= The problem =
Please report every line of the listing below that has the word "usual" in it.

= Information supplied =
========

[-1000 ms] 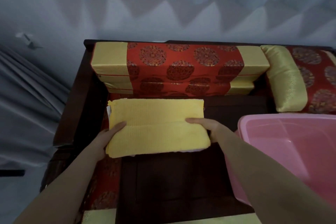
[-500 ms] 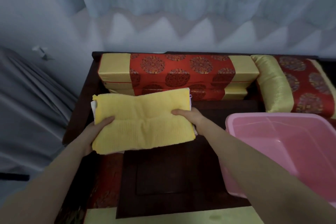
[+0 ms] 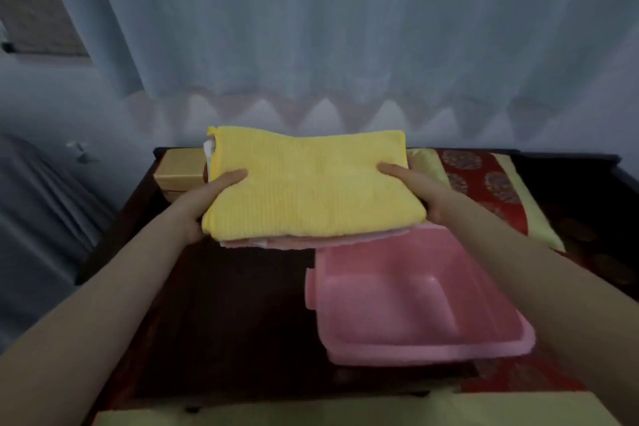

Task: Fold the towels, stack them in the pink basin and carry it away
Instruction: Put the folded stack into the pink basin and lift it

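Stack (image 3: 311, 185) has come up off the bench, clamped between left hand (image 3: 204, 207) and right hand (image 3: 420, 190); basin (image 3: 408, 301) sits empty below the right hand; folding looks finished, lowering in comes next.

Visible body parts: two forearms and two hands. The left forearm (image 3: 103, 304) shows left of the pink basin (image 3: 397, 294); the right forearm (image 3: 536, 287) shows at the basin's right side. Both forearms are bare along their whole visible length, from the lower picture edge to the wrist. The left hand (image 3: 204, 207) and the right hand (image 3: 420, 190), both beyond the basin's far rim, are bare. On each hand only the thumb and part of the palm edge show; nails are too blurred to tell.
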Tool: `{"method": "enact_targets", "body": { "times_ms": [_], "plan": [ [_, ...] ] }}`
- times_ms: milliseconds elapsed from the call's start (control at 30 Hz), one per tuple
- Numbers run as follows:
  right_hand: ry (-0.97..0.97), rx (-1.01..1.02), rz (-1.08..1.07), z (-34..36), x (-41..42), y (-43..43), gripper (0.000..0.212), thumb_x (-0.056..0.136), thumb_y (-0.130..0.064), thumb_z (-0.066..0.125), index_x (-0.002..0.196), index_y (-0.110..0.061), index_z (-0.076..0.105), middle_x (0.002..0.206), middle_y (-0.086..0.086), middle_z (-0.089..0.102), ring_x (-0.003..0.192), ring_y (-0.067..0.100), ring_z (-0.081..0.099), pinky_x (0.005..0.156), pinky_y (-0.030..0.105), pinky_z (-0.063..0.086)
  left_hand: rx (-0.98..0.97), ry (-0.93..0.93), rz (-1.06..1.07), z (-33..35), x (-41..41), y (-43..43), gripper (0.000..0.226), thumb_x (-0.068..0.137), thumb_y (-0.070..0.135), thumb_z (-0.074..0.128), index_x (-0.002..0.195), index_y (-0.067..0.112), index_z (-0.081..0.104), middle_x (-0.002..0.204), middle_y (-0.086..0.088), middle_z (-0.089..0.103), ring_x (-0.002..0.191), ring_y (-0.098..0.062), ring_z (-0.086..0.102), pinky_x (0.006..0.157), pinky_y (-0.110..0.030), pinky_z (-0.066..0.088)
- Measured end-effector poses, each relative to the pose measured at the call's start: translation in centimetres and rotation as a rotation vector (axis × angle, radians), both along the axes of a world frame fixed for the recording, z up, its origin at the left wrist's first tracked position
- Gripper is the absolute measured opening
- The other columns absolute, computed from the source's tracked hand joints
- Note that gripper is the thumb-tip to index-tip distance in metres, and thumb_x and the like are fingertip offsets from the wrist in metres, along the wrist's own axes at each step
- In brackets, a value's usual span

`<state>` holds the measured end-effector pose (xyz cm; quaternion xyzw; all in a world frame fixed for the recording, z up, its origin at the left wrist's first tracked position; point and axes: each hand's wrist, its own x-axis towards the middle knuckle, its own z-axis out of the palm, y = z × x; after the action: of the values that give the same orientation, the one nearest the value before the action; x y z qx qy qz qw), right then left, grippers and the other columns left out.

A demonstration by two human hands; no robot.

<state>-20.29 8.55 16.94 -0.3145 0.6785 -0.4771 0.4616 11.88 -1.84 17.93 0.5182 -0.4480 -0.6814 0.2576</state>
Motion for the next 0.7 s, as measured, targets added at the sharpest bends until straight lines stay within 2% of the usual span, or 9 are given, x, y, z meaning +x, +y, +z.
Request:
{"method": "enact_targets", "body": {
  "times_ms": [67, 133, 167, 267, 400, 500, 600, 700],
  "plan": [
    [0.010, 0.010, -0.002, 1.0, -2.9, 4.1, 0.054, 0.082, -0.038, 0.068, 0.127, -0.030, 0.039, 0.111, -0.004, 0.061, 0.098, 0.015, 0.061, 0.074, 0.034, 0.050, -0.009, 0.027, -0.026, 0.6, -3.3, 3.2, 0.096, 0.034, 0.050, 0.086, 0.118, 0.017, 0.052, 0.105, -0.007, 0.063, 0.094, -0.026, 0.059, 0.072, -0.040, 0.049],
    [-0.013, 0.044, -0.017, 1.0, -6.1, 8.7, 0.057, 0.085, -0.036, 0.066, 0.132, -0.034, 0.034, 0.107, -0.006, 0.058, 0.096, 0.014, 0.059, 0.070, 0.033, 0.049, 0.002, 0.006, -0.059, 0.1, -6.8, 6.4, 0.104, 0.015, 0.053, 0.089, 0.108, 0.018, 0.057, 0.104, -0.007, 0.064, 0.094, -0.026, 0.061, 0.070, -0.039, 0.050],
    [-0.015, 0.078, -0.015, 0.7, -7.5, 10.8, 0.061, 0.084, -0.037, 0.066, 0.135, -0.035, 0.032, 0.109, -0.006, 0.057, 0.097, 0.015, 0.059, 0.070, 0.033, 0.049, 0.011, -0.021, -0.082, -0.3, -8.4, 7.9, 0.104, 0.016, 0.055, 0.089, 0.109, 0.018, 0.058, 0.105, -0.007, 0.064, 0.095, -0.026, 0.061, 0.071, -0.039, 0.050],
    [-0.004, 0.187, -0.008, -0.9, -11.2, 15.4, 0.075, 0.081, -0.043, 0.068, 0.143, -0.035, 0.026, 0.123, -0.002, 0.054, 0.107, 0.019, 0.056, 0.082, 0.037, 0.048, 0.044, -0.110, -0.152, -2.1, -12.3, 11.6, 0.090, 0.046, 0.057, 0.081, 0.121, 0.016, 0.052, 0.100, -0.006, 0.062, 0.090, -0.024, 0.060, 0.067, -0.037, 0.049],
    [0.054, 0.259, 0.002, -4.9, -12.5, 17.4, 0.080, 0.084, -0.041, 0.065, 0.147, -0.033, 0.016, 0.133, -0.001, 0.047, 0.112, 0.020, 0.048, 0.096, 0.036, 0.040, 0.065, -0.234, -0.197, -6.0, -15.8, 14.0, 0.074, 0.074, 0.047, 0.071, 0.133, 0.011, 0.045, 0.096, -0.005, 0.061, 0.083, -0.020, 0.058, 0.065, -0.034, 0.046],
    [0.100, 0.321, 0.045, -8.8, -11.3, 16.3, 0.088, 0.085, -0.040, 0.065, 0.150, -0.029, 0.007, 0.142, 0.001, 0.043, 0.124, 0.025, 0.046, 0.100, 0.036, 0.041, 0.061, -0.336, -0.217, -9.2, -17.5, 14.7, 0.073, 0.077, 0.044, 0.070, 0.134, 0.007, 0.044, 0.116, -0.012, 0.061, 0.089, -0.022, 0.056, 0.077, -0.035, 0.045],
    [0.060, 0.340, 0.044, -12.3, -10.7, 14.6, 0.083, 0.087, -0.033, 0.064, 0.149, -0.026, 0.010, 0.142, 0.005, 0.044, 0.125, 0.029, 0.047, 0.097, 0.038, 0.042, 0.094, -0.378, -0.194, -12.1, -18.3, 15.0, 0.070, 0.077, 0.040, 0.072, 0.131, 0.004, 0.046, 0.109, -0.013, 0.059, 0.082, -0.021, 0.056, 0.072, -0.034, 0.046],
    [0.020, 0.371, 0.041, -15.3, -11.2, 13.5, 0.084, 0.085, -0.029, 0.067, 0.150, -0.022, 0.013, 0.141, 0.008, 0.045, 0.125, 0.030, 0.047, 0.099, 0.041, 0.041, 0.130, -0.418, -0.179, -15.0, -18.2, 14.6, 0.069, 0.077, 0.041, 0.072, 0.130, 0.004, 0.047, 0.121, -0.016, 0.059, 0.093, -0.026, 0.057, 0.080, -0.037, 0.046]
  ]
}}
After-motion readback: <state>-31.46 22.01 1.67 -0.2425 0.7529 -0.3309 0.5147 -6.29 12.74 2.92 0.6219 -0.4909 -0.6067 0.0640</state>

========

= Solution to this problem =
- In brackets, a value's usual span
Motion for the next 0.7 s, as measured, targets added at the sharpest bends until straight lines stay within 2% of the usual span, or 9 are given, x, y, z meaning +x, +y, +z.

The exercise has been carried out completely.